The productivity industry is full of bullsh*t. When it’s not outright crap, it’s shallow content regurgitated in hundreds of ways. An app for this, a recurring subscription for that. Oh, and before you leave, pick up a copy of my latest book at Amazon. I have 196,000 people on my newsletter – can you afford not to join?
I’ve spent close to a decade looking for the perfect productivity system. I’ve tried dozens of task list apps and project management systems, and I’ve read more books and articles than I can remember.
I hate to say it but the vast majority of that time was wasted, misguided at best. Like so many others before me, I became obsessed with the system instead of the results.
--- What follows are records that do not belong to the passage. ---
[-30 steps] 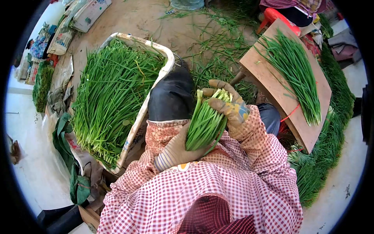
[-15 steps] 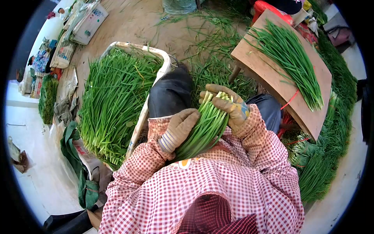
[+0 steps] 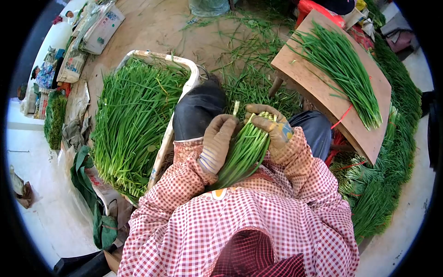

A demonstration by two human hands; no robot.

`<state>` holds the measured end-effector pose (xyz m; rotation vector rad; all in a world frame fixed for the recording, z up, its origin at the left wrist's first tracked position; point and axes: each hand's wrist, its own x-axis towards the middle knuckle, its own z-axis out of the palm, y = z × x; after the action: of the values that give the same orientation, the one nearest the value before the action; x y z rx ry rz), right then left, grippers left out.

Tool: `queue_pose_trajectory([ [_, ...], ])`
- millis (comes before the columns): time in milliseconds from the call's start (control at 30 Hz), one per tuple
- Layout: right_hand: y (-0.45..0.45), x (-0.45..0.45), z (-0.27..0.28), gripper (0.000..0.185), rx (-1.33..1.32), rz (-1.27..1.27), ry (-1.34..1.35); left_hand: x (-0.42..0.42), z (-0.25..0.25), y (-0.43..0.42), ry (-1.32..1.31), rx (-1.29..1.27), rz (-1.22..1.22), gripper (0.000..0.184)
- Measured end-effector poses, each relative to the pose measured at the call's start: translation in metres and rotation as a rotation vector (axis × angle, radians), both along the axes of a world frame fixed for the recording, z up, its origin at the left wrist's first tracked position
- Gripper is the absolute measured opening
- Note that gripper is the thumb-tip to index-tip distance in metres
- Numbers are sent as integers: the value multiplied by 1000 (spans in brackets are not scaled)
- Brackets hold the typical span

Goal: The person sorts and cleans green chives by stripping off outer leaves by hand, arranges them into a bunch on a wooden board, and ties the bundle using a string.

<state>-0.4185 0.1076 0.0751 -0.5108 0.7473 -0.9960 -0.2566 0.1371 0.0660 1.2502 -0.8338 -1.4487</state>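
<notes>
In my gloved right hand (image 3: 276,132) is a bunch of green garlic chives (image 3: 244,154), its pale cut ends pointing up and away from me and its leaves hanging down toward my lap. My left hand (image 3: 218,142), also gloved, is pinched close beside the bunch. Between its thumb and fingers a single chive stalk (image 3: 236,108) sticks up, its whitish end standing clear of the others. The lower leaves of the bunch are partly hidden behind my left wrist and sleeve.
A white-rimmed crate (image 3: 191,69) heaped with chives stands at my left knee. To the right, a wooden board (image 3: 318,87) carries a loose pile of chives (image 3: 346,69) and a red tie (image 3: 342,117). Tied bundles (image 3: 374,203) lie beyond it. Scattered leaves (image 3: 254,69) cover the floor ahead.
My left hand has closed to a pinch at the top of the bunch, and one stalk now stands above the rest. My right hand keeps its hold in nearly the same place.
</notes>
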Motion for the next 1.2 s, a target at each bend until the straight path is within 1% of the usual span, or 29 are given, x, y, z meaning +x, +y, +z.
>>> queue_pose_trajectory([
  [67, 4, 0, 5, 35, 46, -13, -15, 0, -9, -2, 153, 192, 122, 19],
  [133, 8, -2, 15, 40, 79, 15, -92, 1, -13, -2, 200, 259, 127, 19],
  [200, 9, -5, 2, 38, 48, 42, -132, -3, -10, 0, 259, 374, 112, 22],
  [233, 9, -4, -3, 34, 16, 71, -227, -8, 2, 3, 81, 298, 85, 25],
  [267, 9, -5, -5, 29, -18, 100, -322, -8, -2, 3, 85, 301, 86, 25],
  [300, 9, -7, -4, 24, -5, 120, -291, -7, -8, 3, 201, 330, 47, 26],
  [333, 8, -9, -6, 24, -3, 122, -288, -7, -11, 3, 316, 359, 8, 27],
  [367, 7, -11, -8, 24, -78, 172, -255, -7, -8, 3, 203, 271, -40, 27],
  [400, 7, -12, -10, 25, -154, 223, -222, -7, -12, 4, 206, 272, -37, 27],
  [433, 8, -7, -8, 25, -234, 174, -212, -8, -13, 4, 254, 284, -19, 26],
  [467, 8, -3, -3, 25, -236, 178, -209, -8, -12, 3, 302, 294, 0, 25],
  [533, 8, 0, 14, 28, -107, 151, -251, -7, -6, 1, 296, 330, 47, 23],
  [567, 7, 0, 22, 26, -74, 117, -157, -2, -3, -2, 329, 351, 28, 22],
  [600, 2, -5, 35, 26, -83, 120, -148, 3, 1, -7, 362, 371, 7, 22],
  [667, -17, -25, 65, 23, -255, -21, 157, 18, 32, -18, 151, 231, 55, 20],
  [700, -30, -38, 82, 23, -235, -88, 125, 31, 40, -25, 129, 162, 53, 20],
  [733, -47, -54, 95, 24, -220, -156, 93, 42, 55, -28, 33, 104, 88, 19],
  [767, -70, -74, 93, 24, -304, -267, -11, 50, 67, -30, -39, 33, 133, 18],
  [800, -94, -93, 87, 23, -389, -371, -118, 67, 59, -29, -72, -121, 81, 22],
  [867, -127, -117, 76, 22, -431, -466, 676, 78, 41, -34, -515, -400, 22, 31],
  [900, -138, -117, 64, 22, -449, -464, 680, 78, 51, -32, -949, -469, -171, 39],
  [933, -153, -115, 54, 21, -566, -523, 666, 78, 65, -31, -1391, -525, -358, 48],
  [967, -160, -107, 57, 21, -672, -572, 648, 70, 71, -21, -1618, -581, -364, 55],
  [1000, -161, -103, 60, 21, -680, -560, 645, 64, 79, -15, -1574, -651, -448, 53],
  [1067, -149, -79, 86, 25, -623, -739, 602, 46, 95, -12, -1203, -582, -928, 49],
  [1100, -142, -80, 95, 26, -558, -691, 621, 34, 94, -6, -887, -513, -965, 53],
  [1133, -130, -71, 102, 26, -572, -686, 615, 19, 88, -1, -570, -445, -986, 58],
  [1167, -112, -56, 106, 28, -609, -712, 665, 3, 80, -3, -576, -457, -977, 58],
  [1200, -93, -39, 107, 30, -645, -740, 716, -15, 69, -8, -135, -279, -909, 66],
])
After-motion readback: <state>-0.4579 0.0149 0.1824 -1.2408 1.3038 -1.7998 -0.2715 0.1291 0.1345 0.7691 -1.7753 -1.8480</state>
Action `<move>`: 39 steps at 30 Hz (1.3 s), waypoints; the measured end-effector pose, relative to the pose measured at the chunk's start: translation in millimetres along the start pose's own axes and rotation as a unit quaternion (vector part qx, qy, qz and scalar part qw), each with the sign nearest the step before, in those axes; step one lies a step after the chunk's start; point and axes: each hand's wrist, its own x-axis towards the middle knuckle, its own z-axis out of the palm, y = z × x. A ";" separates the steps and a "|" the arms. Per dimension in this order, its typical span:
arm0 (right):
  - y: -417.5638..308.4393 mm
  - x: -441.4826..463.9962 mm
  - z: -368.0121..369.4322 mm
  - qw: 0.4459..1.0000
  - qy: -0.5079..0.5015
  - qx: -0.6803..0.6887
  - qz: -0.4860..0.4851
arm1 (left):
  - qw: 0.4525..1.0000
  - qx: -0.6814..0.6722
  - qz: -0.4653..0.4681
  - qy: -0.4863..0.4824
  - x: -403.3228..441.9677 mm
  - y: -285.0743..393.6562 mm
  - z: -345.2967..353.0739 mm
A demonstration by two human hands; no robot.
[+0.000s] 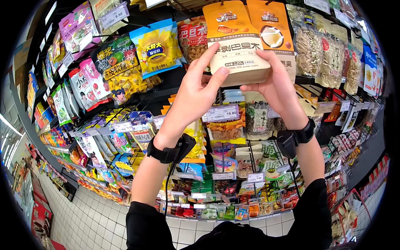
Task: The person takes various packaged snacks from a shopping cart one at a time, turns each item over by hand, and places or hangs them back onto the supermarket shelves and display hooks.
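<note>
An orange and cream snack pouch [235, 52] is at the top centre, upright against the hanging rack. My left hand [202, 85] grips its left edge, with the thumb on the lower front. My right hand [273, 83] holds the lower right side, its fingers curled around the edge and bottom. Behind it on the right hangs an orange pouch [273, 31] with a coconut picture. Just left are a red nut bag [192, 35] and a blue and yellow sunflower seed bag [156, 48].
Packed snack shelves curve around both sides, with bags of peanuts [329, 58] hanging at the right. A price tag [223, 113] sticks out below the hands. Lower racks hold many small packs. Tiled floor [96, 216] shows at the lower left.
</note>
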 end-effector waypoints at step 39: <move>110.3 -206.4 38.2 0.984 0.174 -0.007 0.022 | 0.973 -0.144 -0.165 0.073 -277.3 -43.7 -40.0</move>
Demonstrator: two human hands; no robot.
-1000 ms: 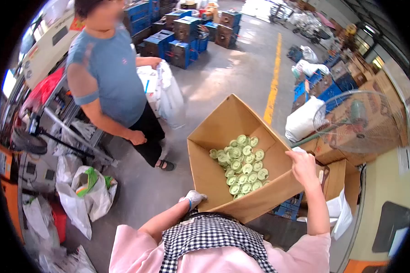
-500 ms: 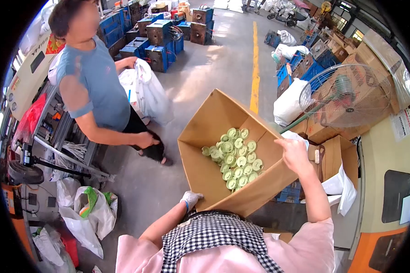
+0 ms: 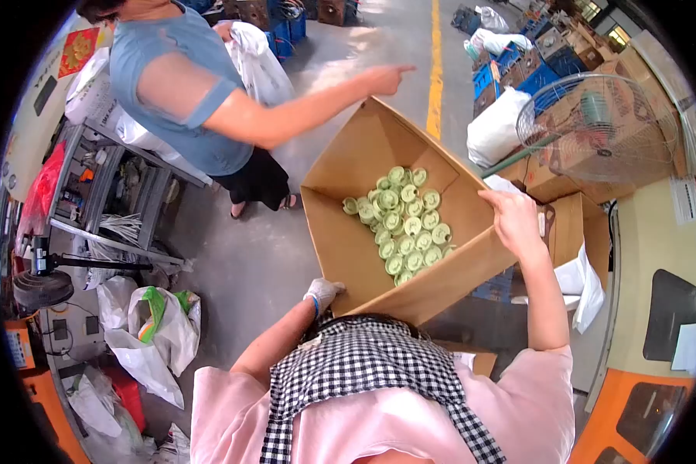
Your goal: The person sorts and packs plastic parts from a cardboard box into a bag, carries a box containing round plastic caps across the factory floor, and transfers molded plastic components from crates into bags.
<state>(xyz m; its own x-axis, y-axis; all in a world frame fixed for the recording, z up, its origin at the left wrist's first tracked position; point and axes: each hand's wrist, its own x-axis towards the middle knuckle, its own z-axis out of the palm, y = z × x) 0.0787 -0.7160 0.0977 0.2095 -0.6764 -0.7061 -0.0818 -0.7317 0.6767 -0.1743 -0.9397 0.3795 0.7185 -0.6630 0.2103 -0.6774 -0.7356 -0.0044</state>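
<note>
Now both hands are clamped on the open cardboard box [image 3: 348, 224] — gloved left hand [image 3: 324, 295] at the near corner, right hand [image 3: 510, 215] on the right-hand rim. Pale green round pieces [image 3: 402, 220] lie heaped inside, while just beyond, a person in blue [image 3: 182, 85] points across the box's far corner — white bag [image 3: 259, 66] in the other hand.

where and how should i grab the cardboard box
Probably by its open rim, from the wearer's side, at two corners set well apart, fingers over the edge. The thin walls offer an edge to pinch, and the box is wide, with green pieces piled inside, so two hands should steady it.
</note>
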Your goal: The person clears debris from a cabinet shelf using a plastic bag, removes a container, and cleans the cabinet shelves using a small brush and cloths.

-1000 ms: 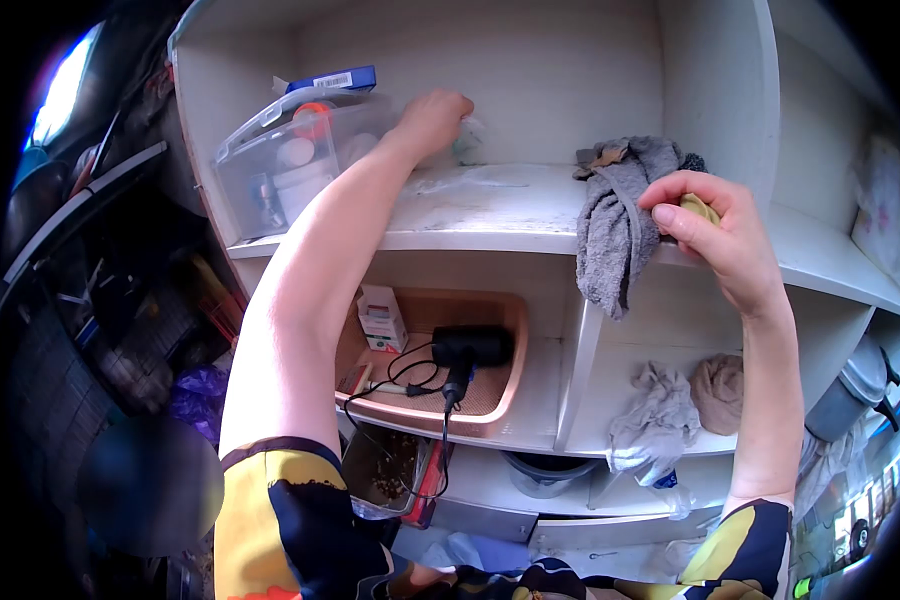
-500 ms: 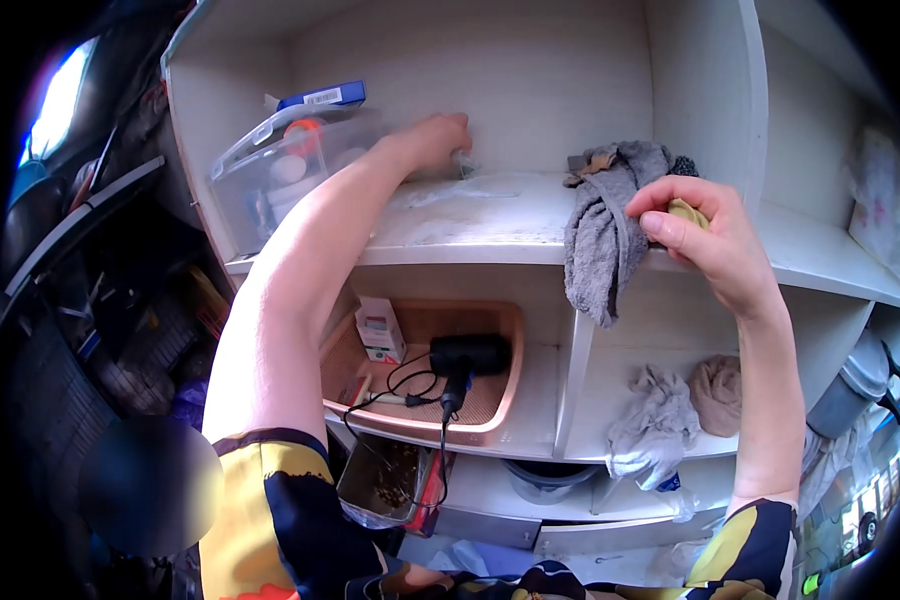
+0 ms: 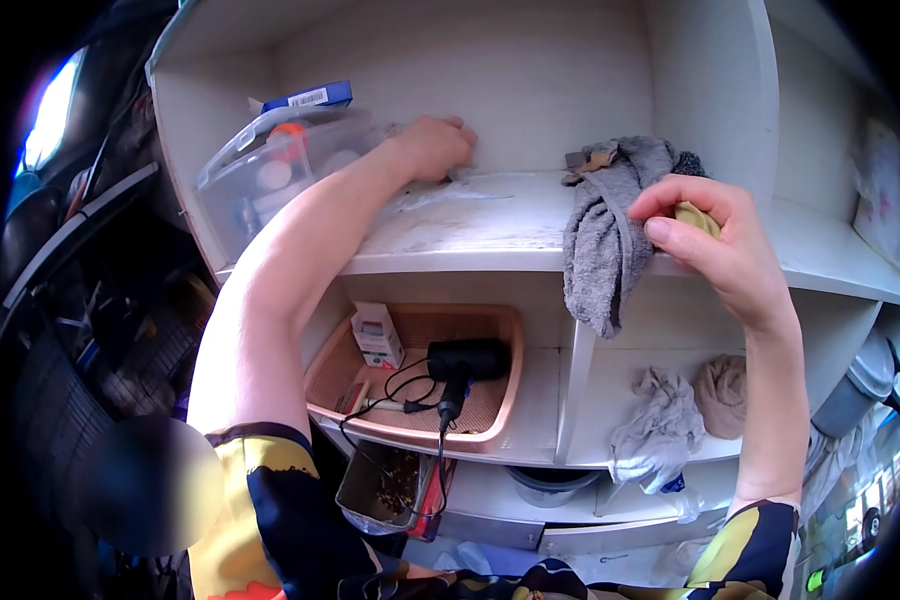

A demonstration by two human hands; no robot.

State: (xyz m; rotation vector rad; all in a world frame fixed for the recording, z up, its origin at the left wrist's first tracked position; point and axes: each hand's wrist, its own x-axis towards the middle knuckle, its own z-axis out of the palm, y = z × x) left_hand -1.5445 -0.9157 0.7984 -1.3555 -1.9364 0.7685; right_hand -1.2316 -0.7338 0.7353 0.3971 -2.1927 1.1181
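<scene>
My left hand (image 3: 433,148) reaches onto the upper shelf (image 3: 470,235), its fingers curled down near a bit of clear plastic (image 3: 458,180); what they hold, if anything, is hidden. A clear plastic box (image 3: 270,180) with a blue carton (image 3: 310,96) on top stands left of it. At the shelf's right part, my right hand (image 3: 705,225) is closed round a small yellowish-green item (image 3: 697,217). Next to its fingertips a grey cloth (image 3: 610,240) hangs over the shelf edge.
Below, a pink basket (image 3: 490,425) holds a black hair dryer (image 3: 460,365) and a white carton (image 3: 377,335). Crumpled cloths (image 3: 658,425) lie in the lower right compartment. A lidded grey pot (image 3: 855,390) is at the far right, a metal tin (image 3: 370,495) beneath the basket.
My left hand has lowered slightly, its fingers nearer the shelf surface. My right hand keeps its hold beside the grey cloth. The view has shifted a little.
</scene>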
When I wasn’t busy being productive, I loved reading about productivity. I subscribed to almost a dozen blogs and newsletters, each pumping content directly into my inbox. My proverbial cup (and Instapaper account) runneth over. I spent an enormous amount of time reading about productivity. I hope that I’m not the only one that can see the irony here.
The good news is that nobody has a monopoly on truth within the productivity niche. There aren’t any secrets that’ll transform you from procrastinator to overnight success. The bad news is that the hard work is yours and yours alone. For some reason that doesn’t drive pageviews the way the other stuff does.
Productive doesn’t mean successful
The truth is that practicing productivity doesn’t always correlate to success. Success doesn’t care about your grind, nor does it care about your productivity system. Success is a result of doing the right things over a sustained period mixed with a little bit of luck.
Is the goal to have prodigious output? Or is the goal to make meaningful progress on things that matter? Becoming really good at productivity means becoming really good at completing large numbers of tasks. I’d rather be really good at doing the right things than become really good at doing lots of things (most of which don’t matter).
Humans respond to incentive very well. Implied incentives are among the most devious because we’re not always aware of them. Be aware of the incentives you create for yourself. If you don’t have any specific goals, the default becomes more – more tasks created, more tasks completed and more productivity.
Productivity is really about how to do things we don’t want to do
“Few things are sadder than encountering a person who knows exactly what he should do, yet cannot muster enough energy to do it. ”
― Mihaly Csikszentmihalyi, Flow: The Psychology of Optimal Experience
Most of us don’t need a list or a calendar to tell us how to spend our free time. We know what we want to do. Certain hobbies or people become more important to us than others. We don’t need a system to help us spend time on them.
The reason we feel like we need a productivity system is that we’re doing work that doesn’t matter to us or we’re overcommitted.
If this is you, there’s no productivity system in the world that’ll solve your problems. A career change might - or being ruthless about culling your commitments and responsibilities.
An example: Several productivity systems focus on doing the hardest thing first, or “Eating that frog.” Completing a difficult task first thing in the morning makes the rest of the tasks you complete during the day seem easier by comparison.
This works, but it’s a truism. There’s no wisdom here. It’s just a parlor trick to get you to work on the things that you wouldn’t have otherwise. Said another way, wake up and do the thing that you have the most resistance to in order to free up your time for things that are easier to work on.
At the end of the day, the only thing that will help you tackle difficult tasks is grit, and a fair amount of discipline. No system can replace or obviate these requirements. My best advice is to stop looking and start doing. That’s the only way progress is made.